_The task_
After finding the line with "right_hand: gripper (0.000" in the entries below, retype exactly each line from there through the line with "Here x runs", including that final line.

_Data records_
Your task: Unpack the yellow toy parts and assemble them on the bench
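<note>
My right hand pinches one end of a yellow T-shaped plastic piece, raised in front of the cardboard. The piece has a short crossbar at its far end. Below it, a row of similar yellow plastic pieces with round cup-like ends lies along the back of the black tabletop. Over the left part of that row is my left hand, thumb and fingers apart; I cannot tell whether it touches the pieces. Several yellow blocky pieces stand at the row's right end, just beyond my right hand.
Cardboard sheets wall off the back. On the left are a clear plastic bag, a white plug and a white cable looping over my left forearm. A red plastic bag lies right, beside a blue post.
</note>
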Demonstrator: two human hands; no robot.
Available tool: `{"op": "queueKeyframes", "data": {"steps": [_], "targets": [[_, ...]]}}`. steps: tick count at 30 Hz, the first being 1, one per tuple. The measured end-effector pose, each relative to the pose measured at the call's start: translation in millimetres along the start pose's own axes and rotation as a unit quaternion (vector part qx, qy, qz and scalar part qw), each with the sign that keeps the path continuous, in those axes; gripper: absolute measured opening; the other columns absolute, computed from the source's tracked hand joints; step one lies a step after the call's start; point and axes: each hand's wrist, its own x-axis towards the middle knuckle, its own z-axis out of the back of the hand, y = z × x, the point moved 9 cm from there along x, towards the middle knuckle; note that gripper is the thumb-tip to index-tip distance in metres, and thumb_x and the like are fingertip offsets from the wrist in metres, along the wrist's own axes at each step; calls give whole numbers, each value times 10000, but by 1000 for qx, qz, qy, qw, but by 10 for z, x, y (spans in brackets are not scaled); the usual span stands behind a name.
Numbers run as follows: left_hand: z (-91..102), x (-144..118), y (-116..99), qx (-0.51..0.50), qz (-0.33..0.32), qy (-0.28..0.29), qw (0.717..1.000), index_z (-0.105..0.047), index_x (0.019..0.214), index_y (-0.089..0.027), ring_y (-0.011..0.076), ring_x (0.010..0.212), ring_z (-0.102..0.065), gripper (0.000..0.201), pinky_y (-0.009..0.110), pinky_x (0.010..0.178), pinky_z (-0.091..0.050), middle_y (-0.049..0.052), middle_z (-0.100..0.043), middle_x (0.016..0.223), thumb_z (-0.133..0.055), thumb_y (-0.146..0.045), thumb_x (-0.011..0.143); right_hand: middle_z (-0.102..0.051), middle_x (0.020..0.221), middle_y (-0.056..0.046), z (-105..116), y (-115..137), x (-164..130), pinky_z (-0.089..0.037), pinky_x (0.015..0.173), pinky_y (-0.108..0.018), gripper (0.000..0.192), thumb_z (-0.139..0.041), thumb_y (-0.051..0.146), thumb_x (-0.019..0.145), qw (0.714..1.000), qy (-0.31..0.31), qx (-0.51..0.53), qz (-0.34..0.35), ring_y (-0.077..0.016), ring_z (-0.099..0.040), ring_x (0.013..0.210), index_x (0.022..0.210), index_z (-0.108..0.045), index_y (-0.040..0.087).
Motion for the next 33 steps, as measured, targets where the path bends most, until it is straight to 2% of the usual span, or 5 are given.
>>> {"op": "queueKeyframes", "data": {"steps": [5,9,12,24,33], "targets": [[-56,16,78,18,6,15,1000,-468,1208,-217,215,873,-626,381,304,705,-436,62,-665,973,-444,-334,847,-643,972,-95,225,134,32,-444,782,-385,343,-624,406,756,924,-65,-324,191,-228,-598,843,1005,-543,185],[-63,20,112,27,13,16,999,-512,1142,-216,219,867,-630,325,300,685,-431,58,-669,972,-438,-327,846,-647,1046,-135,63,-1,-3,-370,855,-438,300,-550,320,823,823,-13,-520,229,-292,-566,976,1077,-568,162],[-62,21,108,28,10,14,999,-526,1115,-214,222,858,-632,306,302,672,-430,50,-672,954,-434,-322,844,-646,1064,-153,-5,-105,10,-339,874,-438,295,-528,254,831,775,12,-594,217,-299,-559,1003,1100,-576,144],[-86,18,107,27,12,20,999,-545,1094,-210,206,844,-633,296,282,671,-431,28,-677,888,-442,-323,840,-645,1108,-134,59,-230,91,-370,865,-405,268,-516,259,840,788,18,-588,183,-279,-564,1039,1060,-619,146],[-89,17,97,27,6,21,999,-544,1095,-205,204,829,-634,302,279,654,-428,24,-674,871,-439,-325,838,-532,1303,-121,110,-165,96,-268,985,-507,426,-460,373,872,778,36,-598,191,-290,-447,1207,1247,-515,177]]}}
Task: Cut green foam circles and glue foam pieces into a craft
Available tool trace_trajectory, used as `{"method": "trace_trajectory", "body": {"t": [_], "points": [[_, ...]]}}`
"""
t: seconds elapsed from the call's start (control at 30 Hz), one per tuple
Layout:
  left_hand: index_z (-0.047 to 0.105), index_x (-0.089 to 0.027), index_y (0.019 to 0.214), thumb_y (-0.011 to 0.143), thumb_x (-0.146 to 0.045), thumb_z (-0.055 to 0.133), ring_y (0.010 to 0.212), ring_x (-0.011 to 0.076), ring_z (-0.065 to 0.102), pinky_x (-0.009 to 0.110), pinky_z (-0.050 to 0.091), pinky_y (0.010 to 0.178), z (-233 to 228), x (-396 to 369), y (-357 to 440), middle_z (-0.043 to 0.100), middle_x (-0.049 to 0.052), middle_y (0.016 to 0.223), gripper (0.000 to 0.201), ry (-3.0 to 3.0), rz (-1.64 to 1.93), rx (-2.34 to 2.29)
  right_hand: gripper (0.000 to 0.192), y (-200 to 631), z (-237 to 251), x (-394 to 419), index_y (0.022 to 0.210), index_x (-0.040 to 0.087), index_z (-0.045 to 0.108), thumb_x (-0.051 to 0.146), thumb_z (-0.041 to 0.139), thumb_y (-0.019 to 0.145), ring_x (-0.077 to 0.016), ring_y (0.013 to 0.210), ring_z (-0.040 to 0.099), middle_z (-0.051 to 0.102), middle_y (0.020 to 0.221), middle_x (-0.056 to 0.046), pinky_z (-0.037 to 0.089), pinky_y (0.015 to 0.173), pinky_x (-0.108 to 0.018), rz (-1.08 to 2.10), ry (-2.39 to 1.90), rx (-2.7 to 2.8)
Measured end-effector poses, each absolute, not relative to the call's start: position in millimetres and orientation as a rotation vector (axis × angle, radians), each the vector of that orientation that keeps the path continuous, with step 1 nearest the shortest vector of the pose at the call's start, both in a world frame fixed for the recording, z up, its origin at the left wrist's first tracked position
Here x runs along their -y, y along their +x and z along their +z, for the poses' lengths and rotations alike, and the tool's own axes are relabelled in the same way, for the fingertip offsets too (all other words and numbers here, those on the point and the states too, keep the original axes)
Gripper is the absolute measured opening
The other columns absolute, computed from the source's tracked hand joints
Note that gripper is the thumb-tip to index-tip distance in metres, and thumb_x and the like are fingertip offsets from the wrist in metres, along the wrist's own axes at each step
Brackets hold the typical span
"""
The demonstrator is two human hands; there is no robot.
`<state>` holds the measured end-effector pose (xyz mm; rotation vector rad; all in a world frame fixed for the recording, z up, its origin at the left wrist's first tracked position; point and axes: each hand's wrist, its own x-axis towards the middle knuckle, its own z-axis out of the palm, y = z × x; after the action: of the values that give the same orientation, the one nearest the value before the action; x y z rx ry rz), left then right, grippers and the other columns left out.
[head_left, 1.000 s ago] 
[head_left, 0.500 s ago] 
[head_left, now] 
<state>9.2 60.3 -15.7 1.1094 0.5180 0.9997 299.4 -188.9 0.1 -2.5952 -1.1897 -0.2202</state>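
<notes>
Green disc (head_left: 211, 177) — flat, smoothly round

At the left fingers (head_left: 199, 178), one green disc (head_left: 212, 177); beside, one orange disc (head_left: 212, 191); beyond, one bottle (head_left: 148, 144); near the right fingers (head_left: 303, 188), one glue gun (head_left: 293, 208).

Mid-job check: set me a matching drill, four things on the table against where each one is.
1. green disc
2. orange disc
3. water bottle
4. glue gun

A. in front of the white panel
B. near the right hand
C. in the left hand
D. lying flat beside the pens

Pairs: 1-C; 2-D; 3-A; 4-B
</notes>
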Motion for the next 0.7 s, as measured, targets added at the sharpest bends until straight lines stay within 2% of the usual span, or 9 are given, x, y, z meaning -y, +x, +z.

_Solved problem_
  right_hand: gripper (0.000 to 0.192), y (-200 to 631), z (-237 to 251), x (-394 to 419), index_y (0.022 to 0.210), index_x (-0.040 to 0.087), index_z (-0.045 to 0.108), thumb_x (-0.051 to 0.146), thumb_z (-0.041 to 0.139), thumb_y (-0.019 to 0.145), ring_x (-0.077 to 0.016), ring_y (0.013 to 0.210), ring_z (-0.040 to 0.099), middle_z (-0.051 to 0.102), middle_y (0.020 to 0.221), middle_x (-0.056 to 0.046), pinky_z (-0.037 to 0.089), pinky_y (0.015 to 0.173), pinky_x (-0.108 to 0.018), rz (-1.08 to 2.10), ry (-2.39 to 1.90), rx (-2.7 to 2.8)
Measured end-effector poses, each absolute, not relative to the call's start: position in millimetres and orientation as a rotation vector (axis × angle, radians), each the vector of that orientation that keeps the path continuous, with step 1 nearest the shortest vector of the pose at the call's start, both in a world frame fixed for the recording, z up, its origin at the left wrist's first tracked position
Here x runs along their -y, y along their +x and z along their +z, for the poses' lengths and rotations alike, and the tool's own axes are relabelled in the same way, for the fingertip offsets too (all other words and numbers here, those on the point and the states too, keep the original axes)

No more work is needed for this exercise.